The EFSA will, however, assess on a case-by-case basis whether the above-mentioned conditions are fulfilled.

The IFA regulates all types of investment funds (investment funds are defined as a legal entity or pool of assets which involves the capital of a number of investors with the view of investing it in accordance with a defined investment policy for the benefit of the investors in question and in their common interests). Pursuant to IFA, a fund can be established as a common fund or founded as a public limited company, a limited partnership or a defined-benefit occupational pension fund. With amendments to the IFA that have transposed the AIFMD, the list of available types of investment funds has been supplemented to include AIFs (although AIFs are not defined in the IFA as a separate fund class, but rather the legislation applicable to AIFs has been transposed through the rules and regulations concerning AIFMs) by reference to funds that are defined as another (not previously regulated) pool of assets or person established for collective investment, including an investment fund founded in a foreign state. The general exemptions of AIFMs stipulated in Paragraph 3 of Article 2 of the AIFMD have also been implemented in Estonia.

5. Consequences of non-compliance with placement regimes for fund interests

An offer of securities in a manner not compliant with Estonian law may lead to:

  1. claims for damages by investors that have subscribed to the offer of securities; and
  2. regulatory sanctions (including the imposition of administrative penalties of up to EUR 400,000 and also ban on further distribution activities of the fund); and
  3. criminal liability (including a fine of up to EUR 16m and/ or the risk of imprisonment for the directors of the fund manager or marketing entity).
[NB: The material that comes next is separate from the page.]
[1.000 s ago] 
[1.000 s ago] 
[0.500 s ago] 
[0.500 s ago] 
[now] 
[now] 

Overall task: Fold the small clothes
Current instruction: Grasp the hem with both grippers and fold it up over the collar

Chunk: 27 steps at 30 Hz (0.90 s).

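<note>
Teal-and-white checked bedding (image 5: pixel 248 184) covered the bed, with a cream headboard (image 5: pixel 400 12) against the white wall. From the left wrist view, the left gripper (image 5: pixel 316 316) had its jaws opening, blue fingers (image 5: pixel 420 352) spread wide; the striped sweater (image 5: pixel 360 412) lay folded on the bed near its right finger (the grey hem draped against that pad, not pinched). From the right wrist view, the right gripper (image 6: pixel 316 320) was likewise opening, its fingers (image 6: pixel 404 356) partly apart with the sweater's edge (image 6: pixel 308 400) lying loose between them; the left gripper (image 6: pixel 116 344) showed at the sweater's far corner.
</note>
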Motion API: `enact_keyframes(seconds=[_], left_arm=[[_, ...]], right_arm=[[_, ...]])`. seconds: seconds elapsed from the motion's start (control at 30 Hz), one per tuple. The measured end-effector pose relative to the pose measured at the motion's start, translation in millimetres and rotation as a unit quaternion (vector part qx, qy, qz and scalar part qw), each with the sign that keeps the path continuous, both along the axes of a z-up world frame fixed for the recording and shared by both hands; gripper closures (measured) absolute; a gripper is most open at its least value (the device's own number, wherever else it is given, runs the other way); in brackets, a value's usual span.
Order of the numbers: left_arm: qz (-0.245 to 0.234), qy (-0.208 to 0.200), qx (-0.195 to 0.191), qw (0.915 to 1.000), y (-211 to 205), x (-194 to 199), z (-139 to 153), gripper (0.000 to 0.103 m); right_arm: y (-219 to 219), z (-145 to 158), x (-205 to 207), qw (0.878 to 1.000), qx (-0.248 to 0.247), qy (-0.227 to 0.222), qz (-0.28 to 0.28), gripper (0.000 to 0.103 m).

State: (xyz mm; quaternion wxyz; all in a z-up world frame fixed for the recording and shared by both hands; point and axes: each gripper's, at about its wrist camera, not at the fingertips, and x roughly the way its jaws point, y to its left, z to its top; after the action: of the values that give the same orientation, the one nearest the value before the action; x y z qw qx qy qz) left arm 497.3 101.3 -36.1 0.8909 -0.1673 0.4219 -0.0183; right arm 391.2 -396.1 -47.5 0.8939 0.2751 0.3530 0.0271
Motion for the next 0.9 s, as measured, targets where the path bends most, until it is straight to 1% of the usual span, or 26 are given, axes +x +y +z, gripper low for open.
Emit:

6. Private placement rules for non-fund investments available

The private placement regime described above applies according to the SMA to the following types of securities (non-fund investments):

  1. a share or other similar tradeable right;
  2. a bond, convertible security or other tradeable debt obligation issued which is not a money market instrument;
  3. a subscription right or other tradeable right granting the right to acquire securities specified in the previous two points;
  4. a money market instrument;
  5. a derivative security or a derivative contract; 
  6. a tradeable depositary receipt; or
  7. a greenhouse gas emission allowance within the meaning of subsection 137 (1) of the Estonian Atmospheric Air Protection Act.

The offer of the above non-fund investments is exempt from the obligation to publish a prospectus if it falls under any of the exemptions stipulated in Article 1 (4) of Prospectus Regulation.